How body language can impact your video calls, meetings, and interviews
During the pandemic, businesses have leapt to working from home. There has also been a shift in how they're having their meetings too. They're going virtual, and it's working fantastically! With this in mind, it can be expected that this method of meeting, interviewing, and calling is here to stay.
There's an everyday familiarity with how to communicate in a meeting room. It's on TV and in movies. We know that in an interview, we should put our best self forward. With video calling and virtual meeting spaces, we're put on display, but in the comfort of our homes.
There's a common factoid that comes up when talking about communication. Only 7% of communication is the words you say, and a significant portion of the remaining 93% comes from body language. Since you're on camera, all the usual visual cues are being communicated the same as if you were in person.

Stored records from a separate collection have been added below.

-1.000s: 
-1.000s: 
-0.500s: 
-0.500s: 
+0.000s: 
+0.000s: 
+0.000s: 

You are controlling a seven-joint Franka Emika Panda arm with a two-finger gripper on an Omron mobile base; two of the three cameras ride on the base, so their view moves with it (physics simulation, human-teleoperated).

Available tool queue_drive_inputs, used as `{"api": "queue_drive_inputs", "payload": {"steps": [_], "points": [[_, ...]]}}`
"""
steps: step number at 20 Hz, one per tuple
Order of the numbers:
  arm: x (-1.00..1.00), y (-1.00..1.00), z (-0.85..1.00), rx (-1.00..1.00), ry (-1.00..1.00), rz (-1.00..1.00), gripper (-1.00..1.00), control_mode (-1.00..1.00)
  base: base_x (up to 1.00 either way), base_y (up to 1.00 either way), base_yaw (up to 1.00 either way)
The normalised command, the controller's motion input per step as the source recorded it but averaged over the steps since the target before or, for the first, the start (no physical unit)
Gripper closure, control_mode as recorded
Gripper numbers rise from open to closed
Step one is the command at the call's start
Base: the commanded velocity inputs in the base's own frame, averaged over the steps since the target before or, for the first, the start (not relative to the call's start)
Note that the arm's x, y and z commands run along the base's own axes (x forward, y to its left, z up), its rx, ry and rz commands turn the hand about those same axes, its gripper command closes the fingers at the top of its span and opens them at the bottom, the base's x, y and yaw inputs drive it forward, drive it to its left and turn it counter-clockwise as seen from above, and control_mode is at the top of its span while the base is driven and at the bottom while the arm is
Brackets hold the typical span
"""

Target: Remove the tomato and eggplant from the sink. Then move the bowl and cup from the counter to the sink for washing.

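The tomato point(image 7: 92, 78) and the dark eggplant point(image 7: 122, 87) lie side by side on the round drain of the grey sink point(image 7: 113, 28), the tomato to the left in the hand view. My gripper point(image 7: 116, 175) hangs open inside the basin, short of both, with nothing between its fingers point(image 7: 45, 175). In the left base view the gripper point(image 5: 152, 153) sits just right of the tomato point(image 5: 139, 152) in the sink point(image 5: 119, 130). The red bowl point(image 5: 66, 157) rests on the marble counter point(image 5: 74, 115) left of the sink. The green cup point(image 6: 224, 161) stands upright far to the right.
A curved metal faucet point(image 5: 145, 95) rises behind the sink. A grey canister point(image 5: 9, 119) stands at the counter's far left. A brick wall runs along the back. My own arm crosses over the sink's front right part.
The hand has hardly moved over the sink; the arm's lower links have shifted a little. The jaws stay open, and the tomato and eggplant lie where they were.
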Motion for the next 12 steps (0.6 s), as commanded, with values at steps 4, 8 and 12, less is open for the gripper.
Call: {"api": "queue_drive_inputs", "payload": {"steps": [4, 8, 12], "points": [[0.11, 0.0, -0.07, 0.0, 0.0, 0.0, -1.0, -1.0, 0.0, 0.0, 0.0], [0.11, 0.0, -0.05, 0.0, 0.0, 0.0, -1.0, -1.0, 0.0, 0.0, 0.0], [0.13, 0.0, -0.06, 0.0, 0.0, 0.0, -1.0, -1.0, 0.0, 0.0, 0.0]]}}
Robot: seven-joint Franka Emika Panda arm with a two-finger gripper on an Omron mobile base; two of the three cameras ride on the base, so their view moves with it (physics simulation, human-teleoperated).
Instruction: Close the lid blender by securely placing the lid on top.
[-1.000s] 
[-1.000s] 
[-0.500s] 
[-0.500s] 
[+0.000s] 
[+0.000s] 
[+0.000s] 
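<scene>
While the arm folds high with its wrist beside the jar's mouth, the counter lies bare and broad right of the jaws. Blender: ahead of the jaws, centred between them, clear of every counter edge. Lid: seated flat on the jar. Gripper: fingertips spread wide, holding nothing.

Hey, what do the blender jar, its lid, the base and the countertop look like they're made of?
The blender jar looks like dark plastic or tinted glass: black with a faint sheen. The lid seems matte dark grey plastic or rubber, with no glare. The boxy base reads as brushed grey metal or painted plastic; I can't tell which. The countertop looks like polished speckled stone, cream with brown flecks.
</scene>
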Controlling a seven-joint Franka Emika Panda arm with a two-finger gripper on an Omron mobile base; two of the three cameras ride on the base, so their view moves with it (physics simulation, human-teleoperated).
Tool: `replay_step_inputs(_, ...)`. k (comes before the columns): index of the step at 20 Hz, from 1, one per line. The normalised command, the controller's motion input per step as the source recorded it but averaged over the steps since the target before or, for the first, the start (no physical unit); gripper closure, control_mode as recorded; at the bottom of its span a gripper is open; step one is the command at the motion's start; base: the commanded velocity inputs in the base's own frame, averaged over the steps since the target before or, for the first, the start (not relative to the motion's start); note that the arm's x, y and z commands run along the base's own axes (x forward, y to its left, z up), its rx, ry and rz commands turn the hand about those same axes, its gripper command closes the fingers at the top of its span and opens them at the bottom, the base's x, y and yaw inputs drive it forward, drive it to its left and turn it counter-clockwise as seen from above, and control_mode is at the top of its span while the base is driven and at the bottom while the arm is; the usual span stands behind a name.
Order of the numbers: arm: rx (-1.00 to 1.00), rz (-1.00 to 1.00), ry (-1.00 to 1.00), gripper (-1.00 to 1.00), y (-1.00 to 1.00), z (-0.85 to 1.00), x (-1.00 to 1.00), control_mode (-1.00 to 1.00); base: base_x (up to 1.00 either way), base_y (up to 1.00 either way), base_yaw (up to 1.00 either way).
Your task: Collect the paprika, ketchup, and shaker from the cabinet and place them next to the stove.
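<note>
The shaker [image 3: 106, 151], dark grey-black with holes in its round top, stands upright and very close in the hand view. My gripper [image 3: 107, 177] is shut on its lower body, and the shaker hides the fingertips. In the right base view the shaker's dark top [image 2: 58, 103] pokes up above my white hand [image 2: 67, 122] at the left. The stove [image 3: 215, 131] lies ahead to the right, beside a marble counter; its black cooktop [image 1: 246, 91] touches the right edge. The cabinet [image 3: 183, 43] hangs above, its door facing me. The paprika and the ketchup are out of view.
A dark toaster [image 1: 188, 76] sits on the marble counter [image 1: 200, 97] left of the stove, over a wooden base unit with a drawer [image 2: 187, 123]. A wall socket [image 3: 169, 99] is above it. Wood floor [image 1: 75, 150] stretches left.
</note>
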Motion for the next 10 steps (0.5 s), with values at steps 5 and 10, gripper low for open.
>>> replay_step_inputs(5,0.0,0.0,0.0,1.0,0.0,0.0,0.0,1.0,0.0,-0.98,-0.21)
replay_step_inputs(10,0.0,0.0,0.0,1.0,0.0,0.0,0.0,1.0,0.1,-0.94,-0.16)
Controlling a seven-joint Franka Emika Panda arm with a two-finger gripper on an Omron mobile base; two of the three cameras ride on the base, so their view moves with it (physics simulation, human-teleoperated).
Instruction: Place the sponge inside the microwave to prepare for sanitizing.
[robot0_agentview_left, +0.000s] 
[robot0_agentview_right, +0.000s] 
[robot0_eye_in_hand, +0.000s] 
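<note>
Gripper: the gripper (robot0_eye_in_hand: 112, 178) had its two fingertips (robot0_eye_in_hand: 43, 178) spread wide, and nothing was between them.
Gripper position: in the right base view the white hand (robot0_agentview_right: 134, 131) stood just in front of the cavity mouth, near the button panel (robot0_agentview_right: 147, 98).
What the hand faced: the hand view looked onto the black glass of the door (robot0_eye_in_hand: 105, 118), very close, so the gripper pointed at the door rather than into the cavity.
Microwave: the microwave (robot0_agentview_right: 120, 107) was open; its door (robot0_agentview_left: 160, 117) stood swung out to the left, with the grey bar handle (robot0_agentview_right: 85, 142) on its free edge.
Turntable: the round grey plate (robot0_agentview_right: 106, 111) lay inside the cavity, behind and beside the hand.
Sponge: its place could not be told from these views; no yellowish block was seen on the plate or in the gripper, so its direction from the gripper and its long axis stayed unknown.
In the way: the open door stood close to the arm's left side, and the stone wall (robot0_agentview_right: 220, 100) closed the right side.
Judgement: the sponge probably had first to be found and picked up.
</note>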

Since your vocal tone and body language, even your gestures and eye contact, are critical to building meaningful connections, there are several things you need to be conscious of during virtual meetings.
Be on video
Being on camera can be uncomfortable, but the main benefit of virtual communication is being able to see who you're conversing with. It's no longer enough to dial in. Video helps form a closer connection with those you're calling. Plus, we want to see all of those visual cues. So, video is a must. It even helps the receiver feel that they aren't being ignored – they can see you listening.
Eye contact is critical
Sharing video is the first step, but eye contact can be the most impactful step. Try to make eye contact as frequently as possible. Paying attention to the speaker is essential. Even watching your manager's face can provide useful insight, but allowing others to see your eyes directly has some exciting benefits. If you smile during the process, even better! Smiling at ourselves, boosts serotonin levels, and smiling at others increases oxytocin. Getting a smile back boosts dopamine, so in one tip, you're getting the trifecta of feel-good hormones!
Posture says a lot
Whether you're sitting or standing for virtual meetings, no one should be able to tell. You're up close to the camera, so no one can see precisely how you're sitting or standing, but posture can still be seen. You want to appear present, confident, and engaged. Plant your feet firmly on the floor and sit near the edge of your chair to ground yourself. Relax and open your shoulders, so you appear and feel more confident. If you enjoy standing for your meetings, you don't have to worry about being on the edge of your seat.
Body language is as critical in person as it is over video calls. We can see all the same cues as before, but we may have to check in with ourselves more often in a relaxed home office. Tuning into your eye contact and posture will speak volumes for you, even if you don't have to talk at all on the video call.